Retour sur la proposition de Djibouti à l’Éthiopie : une volte-face diplomatique ?

Le 30 août dernier, une annonce audacieuse du ministre des Affaires étrangères djiboutien, Mahmoud Ali Youssouf, a secoué la scène diplomatique de la Corne de l’Afrique. Lors d’une interview avec la BBC, Youssouf a proposé que Djibouti cède le contrôle total du port stratégique de Tadjourah à l’Éthiopie, dans le but d’apaiser les tensions régionales entre Addis-Abeba et la Somalie. Cette proposition inattendue visait à répondre aux besoins croissants de l’Éthiopie, un pays enclavé qui dépend fortement des ports voisins pour son commerce, et à apaiser les différends frontaliers avec la Somalie.

Cependant, après des attentes prolongées, aucune réponse officielle n’a été donnée par l’Éthiopie. Selon des sources non confirmées, Abiy Ahmed, le Premier ministre éthiopien, aurait catégoriquement refusé l’offre lors de discussions avec Ismaïl Omar Guelleh (IOG), président de Djibouti, en marge du Forum Chine-Afrique à Pékin. Ce rejet a suscité des remous à Djibouti, où le président Guelleh aurait été profondément agacé par cette réponse négative, perçue comme une humiliation.

Revirement djiboutien : le port de Tadjourah en partage

Face à ce refus éthiopien, Djibouti a rapidement changé de discours. Le 9 septembre 2024, lors d’une rare conférence de presse, le ministre Mahmoud Ali Youssouf a rétracté sa proposition initiale, affirmant que le port de Tadjourah ne serait ni vendu ni cédé à l’Éthiopie. Il a précisé que la gestion du port serait partagée entre les deux pays, dans un modèle de coopération similaire à celui de la compagnie ferroviaire reliant Djibouti à Addis-Abeba.

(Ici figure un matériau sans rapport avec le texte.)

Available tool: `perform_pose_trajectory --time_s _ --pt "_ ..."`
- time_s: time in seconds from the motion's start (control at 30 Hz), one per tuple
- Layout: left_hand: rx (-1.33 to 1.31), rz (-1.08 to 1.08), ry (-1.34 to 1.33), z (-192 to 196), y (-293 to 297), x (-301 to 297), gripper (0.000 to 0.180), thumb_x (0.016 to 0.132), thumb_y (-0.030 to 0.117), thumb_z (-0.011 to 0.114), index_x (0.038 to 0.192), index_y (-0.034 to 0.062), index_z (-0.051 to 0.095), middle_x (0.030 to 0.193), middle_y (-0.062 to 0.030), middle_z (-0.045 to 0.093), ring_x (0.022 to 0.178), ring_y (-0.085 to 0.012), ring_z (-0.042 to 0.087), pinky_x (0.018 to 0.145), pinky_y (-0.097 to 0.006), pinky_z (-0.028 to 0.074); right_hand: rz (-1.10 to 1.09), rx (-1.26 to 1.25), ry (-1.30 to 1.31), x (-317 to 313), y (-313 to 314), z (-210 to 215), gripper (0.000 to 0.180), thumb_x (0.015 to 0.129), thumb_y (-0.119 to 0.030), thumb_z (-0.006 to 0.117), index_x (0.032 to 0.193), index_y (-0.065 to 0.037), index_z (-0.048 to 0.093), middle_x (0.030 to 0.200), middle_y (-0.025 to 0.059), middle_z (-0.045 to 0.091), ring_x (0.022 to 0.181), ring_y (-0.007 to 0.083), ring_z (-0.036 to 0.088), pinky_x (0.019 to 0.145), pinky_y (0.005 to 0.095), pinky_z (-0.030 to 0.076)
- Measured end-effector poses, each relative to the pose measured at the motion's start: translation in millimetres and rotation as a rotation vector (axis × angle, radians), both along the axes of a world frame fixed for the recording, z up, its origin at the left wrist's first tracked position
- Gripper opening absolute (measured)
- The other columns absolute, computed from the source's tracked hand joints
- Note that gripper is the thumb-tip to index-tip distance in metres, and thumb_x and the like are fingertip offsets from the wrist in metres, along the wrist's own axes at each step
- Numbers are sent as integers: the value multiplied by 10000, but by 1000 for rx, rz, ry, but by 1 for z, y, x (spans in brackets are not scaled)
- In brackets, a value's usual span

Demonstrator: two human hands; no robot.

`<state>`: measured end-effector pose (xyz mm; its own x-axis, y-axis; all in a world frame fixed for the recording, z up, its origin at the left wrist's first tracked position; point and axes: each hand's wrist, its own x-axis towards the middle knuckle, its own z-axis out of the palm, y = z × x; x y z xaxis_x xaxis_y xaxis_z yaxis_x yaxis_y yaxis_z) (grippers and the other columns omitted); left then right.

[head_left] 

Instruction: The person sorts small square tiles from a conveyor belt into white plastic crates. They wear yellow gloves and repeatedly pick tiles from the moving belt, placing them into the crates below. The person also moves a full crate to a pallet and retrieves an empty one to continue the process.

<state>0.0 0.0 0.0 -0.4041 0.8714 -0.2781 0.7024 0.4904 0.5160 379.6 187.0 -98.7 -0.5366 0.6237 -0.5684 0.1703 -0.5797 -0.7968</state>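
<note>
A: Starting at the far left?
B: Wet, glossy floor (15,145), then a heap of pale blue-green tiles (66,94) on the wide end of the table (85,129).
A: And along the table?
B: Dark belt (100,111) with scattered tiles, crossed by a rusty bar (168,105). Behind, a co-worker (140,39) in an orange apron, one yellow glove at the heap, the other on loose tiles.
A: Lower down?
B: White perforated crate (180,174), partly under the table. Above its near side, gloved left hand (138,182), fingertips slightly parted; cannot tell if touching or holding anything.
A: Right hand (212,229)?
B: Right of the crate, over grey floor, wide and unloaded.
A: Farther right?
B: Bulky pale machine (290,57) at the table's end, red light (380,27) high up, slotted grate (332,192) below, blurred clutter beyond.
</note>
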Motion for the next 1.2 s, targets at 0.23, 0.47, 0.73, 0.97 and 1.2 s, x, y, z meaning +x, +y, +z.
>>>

Ce revirement semble indiquer une tentative de sauver la face après la débâcle de Pékin, où la proposition djiboutienne a été balayée d’un revers de main par le leader éthiopien. Selon des sources locales, la colère d’IOG envers son ministre des Affaires étrangères a été explosive. Il l’aurait publiquement humilié à son retour de Chine, l’accusant d’avoir pris l’initiative de proposer la cession du port sans autorisation, alors même que la directive venait de lui.

Un échec stratégique ?

Cette volte-face soulève des questions sur les véritables motivations de Djibouti. La proposition de céder le port de Tadjourah semblait initialement répondre à une stratégie plus large visant à maintenir une influence sur l’Éthiopie, dont les besoins en accès maritime sont essentiels pour son développement, et de tuer dans l’œuf le projet de l’accord avec la Somaliland. Cependant, le refus d’Abiy Ahmed montre qu’il n’est pas dupe de la stratégie djiboutienne et met en lumière les tensions diplomatiques et les malentendus persistants entre les deux nations.

L’épisode du port de Tadjourah illustre les défis complexes de la diplomatie dans la Corne de l’Afrique, où intérêts économiques, tensions politiques et rivalités régionales se mêlent. La capacité de Djibouti et de l’Éthiopie à surmonter cet incident sera cruciale pour la stabilité et la prospérité de la région.